Go to the line that includes "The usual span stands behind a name" and retype it, then every line after it to the end of the data, adding nothing.

--- Data ---

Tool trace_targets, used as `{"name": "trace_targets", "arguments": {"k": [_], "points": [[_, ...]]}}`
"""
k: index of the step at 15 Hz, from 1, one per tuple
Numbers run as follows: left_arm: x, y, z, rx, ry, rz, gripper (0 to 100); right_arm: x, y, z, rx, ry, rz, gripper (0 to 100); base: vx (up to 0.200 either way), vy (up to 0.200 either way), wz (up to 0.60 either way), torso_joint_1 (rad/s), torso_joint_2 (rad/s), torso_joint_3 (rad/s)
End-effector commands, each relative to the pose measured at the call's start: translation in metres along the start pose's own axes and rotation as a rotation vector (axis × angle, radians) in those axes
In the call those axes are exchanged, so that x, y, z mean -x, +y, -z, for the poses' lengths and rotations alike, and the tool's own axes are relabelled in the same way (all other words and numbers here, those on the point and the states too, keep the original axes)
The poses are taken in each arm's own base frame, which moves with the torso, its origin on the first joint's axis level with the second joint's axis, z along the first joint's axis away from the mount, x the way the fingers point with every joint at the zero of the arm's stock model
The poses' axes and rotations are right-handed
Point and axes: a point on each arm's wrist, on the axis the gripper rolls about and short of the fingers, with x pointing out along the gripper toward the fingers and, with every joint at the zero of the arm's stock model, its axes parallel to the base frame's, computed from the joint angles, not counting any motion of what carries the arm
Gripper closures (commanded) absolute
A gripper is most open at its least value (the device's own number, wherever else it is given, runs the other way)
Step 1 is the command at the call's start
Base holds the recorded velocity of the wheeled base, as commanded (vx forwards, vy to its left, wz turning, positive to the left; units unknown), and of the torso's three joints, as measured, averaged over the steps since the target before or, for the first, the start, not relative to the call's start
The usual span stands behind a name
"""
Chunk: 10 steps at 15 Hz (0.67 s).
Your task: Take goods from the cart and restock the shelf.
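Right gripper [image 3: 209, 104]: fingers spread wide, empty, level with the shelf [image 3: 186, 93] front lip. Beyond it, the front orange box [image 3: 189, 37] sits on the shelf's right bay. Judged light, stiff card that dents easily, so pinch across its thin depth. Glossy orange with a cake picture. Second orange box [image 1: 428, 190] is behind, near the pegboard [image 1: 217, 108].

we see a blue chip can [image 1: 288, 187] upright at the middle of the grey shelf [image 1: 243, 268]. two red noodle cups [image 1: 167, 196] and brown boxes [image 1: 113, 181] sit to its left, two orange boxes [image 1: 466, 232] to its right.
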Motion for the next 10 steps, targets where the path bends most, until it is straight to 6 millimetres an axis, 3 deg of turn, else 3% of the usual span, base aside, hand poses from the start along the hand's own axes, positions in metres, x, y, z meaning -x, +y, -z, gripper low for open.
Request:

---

▶ **Answer section**
The usual span stands behind a name
"""
Chunk: 10 steps at 15 Hz (0.67 s).
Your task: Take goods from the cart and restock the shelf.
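Right gripper [image 3: 209, 104]: fingers spread wide, empty, level with the shelf [image 3: 186, 93] front lip. Beyond it, the front orange box [image 3: 189, 37] sits on the shelf's right bay. Judged light, stiff card that dents easily, so pinch across its thin depth. Glossy orange with a cake picture. Second orange box [image 1: 428, 190] is behind, near the pegboard [image 1: 217, 108].

we see a blue chip can [image 1: 288, 187] upright at the middle of the grey shelf [image 1: 243, 268]. two red noodle cups [image 1: 167, 196] and brown boxes [image 1: 113, 181] sit to its left, two orange boxes [image 1: 466, 232] to its right.
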Motion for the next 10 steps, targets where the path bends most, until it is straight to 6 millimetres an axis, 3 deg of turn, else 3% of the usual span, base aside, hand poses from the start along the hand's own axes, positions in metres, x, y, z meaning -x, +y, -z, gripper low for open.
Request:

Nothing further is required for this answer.